(Extracted data entries)

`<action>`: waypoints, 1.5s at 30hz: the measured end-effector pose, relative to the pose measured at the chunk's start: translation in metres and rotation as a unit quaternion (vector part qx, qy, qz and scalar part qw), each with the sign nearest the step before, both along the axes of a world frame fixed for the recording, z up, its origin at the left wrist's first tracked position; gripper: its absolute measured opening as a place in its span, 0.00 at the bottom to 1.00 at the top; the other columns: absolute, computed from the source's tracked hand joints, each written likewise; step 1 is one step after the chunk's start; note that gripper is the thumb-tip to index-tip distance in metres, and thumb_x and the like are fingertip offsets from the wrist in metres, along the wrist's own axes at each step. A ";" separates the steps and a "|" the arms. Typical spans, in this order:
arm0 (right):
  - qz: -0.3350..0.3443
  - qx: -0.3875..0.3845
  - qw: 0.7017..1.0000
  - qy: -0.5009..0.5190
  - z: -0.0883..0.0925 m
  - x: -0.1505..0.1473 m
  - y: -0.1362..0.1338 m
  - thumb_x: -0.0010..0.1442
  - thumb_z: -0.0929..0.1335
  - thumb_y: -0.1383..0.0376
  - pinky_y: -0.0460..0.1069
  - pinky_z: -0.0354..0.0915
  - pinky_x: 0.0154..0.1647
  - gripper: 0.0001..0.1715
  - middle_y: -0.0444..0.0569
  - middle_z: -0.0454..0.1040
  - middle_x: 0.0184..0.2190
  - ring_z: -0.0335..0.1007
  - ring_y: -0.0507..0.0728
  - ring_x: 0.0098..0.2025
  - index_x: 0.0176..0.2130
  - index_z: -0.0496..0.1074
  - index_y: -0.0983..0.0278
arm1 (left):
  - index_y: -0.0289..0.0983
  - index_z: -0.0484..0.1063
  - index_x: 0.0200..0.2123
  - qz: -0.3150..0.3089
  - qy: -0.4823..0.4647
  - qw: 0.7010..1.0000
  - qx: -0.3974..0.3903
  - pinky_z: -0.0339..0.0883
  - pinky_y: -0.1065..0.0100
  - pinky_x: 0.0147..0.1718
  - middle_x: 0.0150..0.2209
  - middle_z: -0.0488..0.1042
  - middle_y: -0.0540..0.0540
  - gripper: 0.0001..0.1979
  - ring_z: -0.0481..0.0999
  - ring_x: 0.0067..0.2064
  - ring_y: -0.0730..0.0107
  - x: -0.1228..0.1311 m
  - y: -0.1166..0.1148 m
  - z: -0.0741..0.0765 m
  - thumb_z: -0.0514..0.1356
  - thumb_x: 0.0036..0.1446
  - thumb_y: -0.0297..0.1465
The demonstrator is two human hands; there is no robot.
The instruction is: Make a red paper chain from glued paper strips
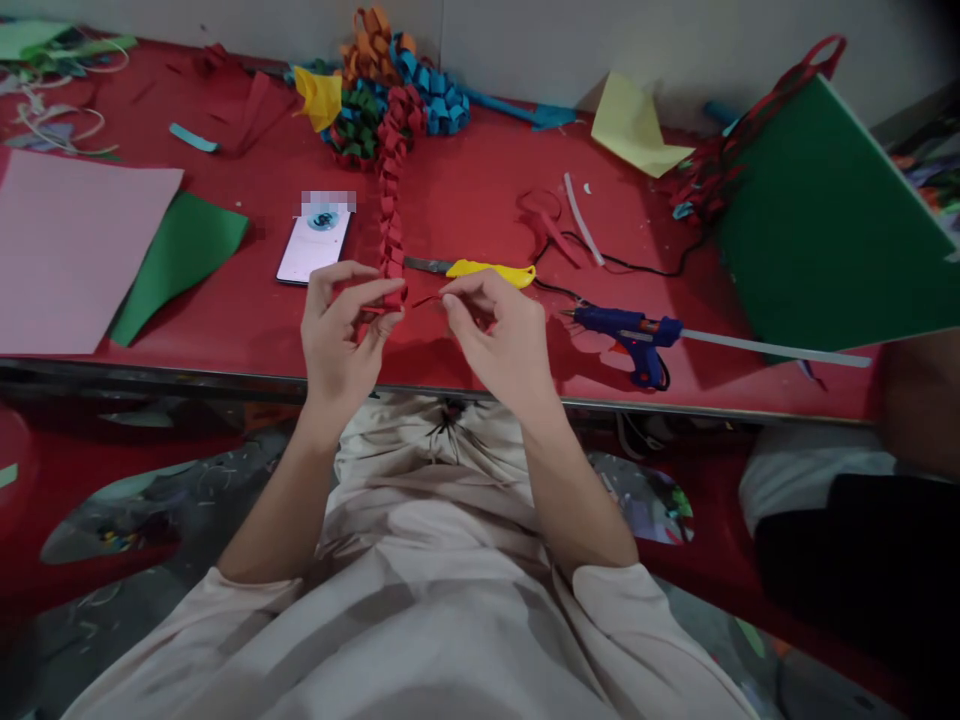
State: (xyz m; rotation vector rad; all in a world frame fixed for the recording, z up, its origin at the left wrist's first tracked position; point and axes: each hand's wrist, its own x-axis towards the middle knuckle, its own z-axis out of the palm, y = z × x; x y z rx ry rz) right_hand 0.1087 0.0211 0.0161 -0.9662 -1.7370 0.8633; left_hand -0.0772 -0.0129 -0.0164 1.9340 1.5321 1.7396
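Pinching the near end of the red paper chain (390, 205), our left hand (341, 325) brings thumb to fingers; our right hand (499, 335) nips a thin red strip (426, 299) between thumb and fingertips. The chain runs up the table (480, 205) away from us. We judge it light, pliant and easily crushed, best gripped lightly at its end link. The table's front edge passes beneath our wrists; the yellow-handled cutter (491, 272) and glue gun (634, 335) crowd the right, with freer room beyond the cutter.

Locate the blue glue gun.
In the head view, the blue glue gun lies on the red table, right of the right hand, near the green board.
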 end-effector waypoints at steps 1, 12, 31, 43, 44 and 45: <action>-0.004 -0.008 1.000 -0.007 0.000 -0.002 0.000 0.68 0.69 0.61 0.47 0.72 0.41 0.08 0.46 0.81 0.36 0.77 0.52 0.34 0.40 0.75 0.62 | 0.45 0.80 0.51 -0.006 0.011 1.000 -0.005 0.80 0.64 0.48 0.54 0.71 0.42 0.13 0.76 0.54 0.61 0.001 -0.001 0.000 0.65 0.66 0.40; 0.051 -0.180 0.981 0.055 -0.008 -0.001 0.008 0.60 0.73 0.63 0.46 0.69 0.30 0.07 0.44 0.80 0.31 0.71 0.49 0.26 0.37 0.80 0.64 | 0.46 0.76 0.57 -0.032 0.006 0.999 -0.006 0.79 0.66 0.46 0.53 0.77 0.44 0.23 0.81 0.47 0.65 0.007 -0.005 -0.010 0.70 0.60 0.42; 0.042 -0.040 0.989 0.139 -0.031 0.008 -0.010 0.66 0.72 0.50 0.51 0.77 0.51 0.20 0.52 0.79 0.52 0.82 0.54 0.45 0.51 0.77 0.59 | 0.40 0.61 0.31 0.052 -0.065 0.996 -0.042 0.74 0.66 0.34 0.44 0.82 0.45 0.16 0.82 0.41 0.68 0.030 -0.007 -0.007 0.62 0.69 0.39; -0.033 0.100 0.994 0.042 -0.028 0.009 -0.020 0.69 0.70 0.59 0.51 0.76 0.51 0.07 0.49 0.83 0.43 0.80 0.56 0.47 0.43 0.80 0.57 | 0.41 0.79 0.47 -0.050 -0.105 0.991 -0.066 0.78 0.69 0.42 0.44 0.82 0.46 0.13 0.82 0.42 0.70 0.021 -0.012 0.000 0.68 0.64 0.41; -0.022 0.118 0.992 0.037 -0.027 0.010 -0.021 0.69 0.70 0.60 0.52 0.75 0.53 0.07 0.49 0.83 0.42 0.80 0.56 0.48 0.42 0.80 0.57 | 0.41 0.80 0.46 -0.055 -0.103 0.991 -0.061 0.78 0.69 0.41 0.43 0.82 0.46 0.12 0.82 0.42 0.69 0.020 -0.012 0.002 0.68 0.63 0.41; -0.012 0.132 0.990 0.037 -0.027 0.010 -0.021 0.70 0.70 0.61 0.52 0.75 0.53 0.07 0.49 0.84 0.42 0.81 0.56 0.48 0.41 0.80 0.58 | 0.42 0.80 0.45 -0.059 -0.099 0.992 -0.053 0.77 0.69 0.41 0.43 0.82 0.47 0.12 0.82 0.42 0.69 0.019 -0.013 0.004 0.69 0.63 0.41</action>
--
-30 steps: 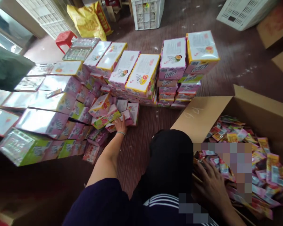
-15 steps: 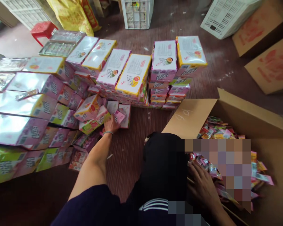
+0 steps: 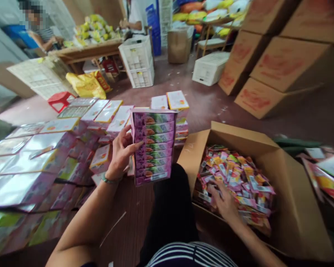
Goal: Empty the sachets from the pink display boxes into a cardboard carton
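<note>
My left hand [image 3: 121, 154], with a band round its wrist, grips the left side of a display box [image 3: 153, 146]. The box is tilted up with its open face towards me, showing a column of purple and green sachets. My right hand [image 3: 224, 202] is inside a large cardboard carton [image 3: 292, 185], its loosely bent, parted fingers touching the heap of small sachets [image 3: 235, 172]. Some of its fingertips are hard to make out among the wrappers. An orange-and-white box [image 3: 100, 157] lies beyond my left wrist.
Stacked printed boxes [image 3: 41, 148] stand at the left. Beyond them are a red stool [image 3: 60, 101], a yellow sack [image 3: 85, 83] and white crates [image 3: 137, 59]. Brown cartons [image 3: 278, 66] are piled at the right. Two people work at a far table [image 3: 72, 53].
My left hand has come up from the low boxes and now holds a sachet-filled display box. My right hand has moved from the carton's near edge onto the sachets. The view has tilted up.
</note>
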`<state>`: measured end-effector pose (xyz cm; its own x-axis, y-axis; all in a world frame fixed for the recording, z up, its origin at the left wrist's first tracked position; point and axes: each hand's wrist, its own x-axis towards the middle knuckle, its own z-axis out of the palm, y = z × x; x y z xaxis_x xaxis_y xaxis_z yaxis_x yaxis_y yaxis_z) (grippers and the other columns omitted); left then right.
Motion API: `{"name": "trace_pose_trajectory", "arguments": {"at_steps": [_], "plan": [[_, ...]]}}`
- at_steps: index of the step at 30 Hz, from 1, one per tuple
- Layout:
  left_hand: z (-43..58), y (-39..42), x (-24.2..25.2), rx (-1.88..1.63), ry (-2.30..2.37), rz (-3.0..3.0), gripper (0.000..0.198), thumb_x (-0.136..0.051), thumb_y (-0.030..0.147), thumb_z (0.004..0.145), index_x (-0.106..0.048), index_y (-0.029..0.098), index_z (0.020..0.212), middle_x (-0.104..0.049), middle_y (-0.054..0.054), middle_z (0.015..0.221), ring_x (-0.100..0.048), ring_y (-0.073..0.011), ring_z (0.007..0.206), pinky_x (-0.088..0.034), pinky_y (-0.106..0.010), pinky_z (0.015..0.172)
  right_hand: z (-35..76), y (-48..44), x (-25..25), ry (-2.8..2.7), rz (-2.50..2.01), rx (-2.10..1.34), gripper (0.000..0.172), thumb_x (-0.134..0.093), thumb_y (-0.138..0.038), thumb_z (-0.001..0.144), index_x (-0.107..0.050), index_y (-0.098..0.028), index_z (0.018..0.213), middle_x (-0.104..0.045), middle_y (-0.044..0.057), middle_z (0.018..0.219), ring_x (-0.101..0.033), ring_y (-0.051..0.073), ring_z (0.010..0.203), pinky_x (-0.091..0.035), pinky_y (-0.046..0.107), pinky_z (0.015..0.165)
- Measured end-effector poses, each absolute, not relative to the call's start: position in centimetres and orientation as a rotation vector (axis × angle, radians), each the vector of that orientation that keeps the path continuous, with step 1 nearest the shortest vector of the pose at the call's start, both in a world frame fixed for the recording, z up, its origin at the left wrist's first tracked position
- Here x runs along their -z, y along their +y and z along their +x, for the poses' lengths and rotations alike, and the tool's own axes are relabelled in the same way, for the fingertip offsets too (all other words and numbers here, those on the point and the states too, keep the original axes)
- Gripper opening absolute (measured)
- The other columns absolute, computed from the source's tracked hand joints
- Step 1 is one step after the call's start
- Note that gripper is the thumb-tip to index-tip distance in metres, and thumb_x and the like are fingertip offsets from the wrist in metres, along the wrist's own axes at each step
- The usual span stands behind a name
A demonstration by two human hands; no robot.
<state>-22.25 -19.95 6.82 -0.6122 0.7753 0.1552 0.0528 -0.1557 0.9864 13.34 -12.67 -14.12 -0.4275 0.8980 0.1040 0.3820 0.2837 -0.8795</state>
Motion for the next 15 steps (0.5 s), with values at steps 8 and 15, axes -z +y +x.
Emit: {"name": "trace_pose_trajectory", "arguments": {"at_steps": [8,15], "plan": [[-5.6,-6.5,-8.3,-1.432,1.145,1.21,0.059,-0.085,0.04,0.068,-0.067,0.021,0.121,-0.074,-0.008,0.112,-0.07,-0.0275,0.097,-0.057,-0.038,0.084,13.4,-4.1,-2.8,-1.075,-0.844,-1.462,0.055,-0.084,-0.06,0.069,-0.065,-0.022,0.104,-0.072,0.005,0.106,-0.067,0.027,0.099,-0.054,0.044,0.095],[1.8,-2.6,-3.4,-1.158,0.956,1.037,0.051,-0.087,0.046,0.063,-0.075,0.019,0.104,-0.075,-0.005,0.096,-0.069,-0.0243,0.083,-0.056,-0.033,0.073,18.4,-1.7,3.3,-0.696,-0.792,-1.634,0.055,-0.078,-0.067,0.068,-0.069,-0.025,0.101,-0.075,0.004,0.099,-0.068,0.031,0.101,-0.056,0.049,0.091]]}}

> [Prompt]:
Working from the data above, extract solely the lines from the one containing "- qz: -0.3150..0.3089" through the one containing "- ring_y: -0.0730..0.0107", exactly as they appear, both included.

> [Completed task]:
  - qz: -0.3150..0.3089
  - qy: -0.4823..0.4647
  - qw: 0.7010..1.0000
  - qx: -0.3974..0.3903
  - pinky_z: -0.0339..0.0883
  - pinky_y: -0.1065..0.0100
  - pinky_x: 0.0147..0.1718
  - middle_x: 0.0150..0.2209
  - middle_z: -0.0488..0.1042
  - middle_y: -0.0540..0.0540
  - gripper: 0.0001..0.1979
  - ring_z: -0.0481..0.0999
  - ring_x: 0.0067..0.2064
  - ring_y: -0.0730..0.0107

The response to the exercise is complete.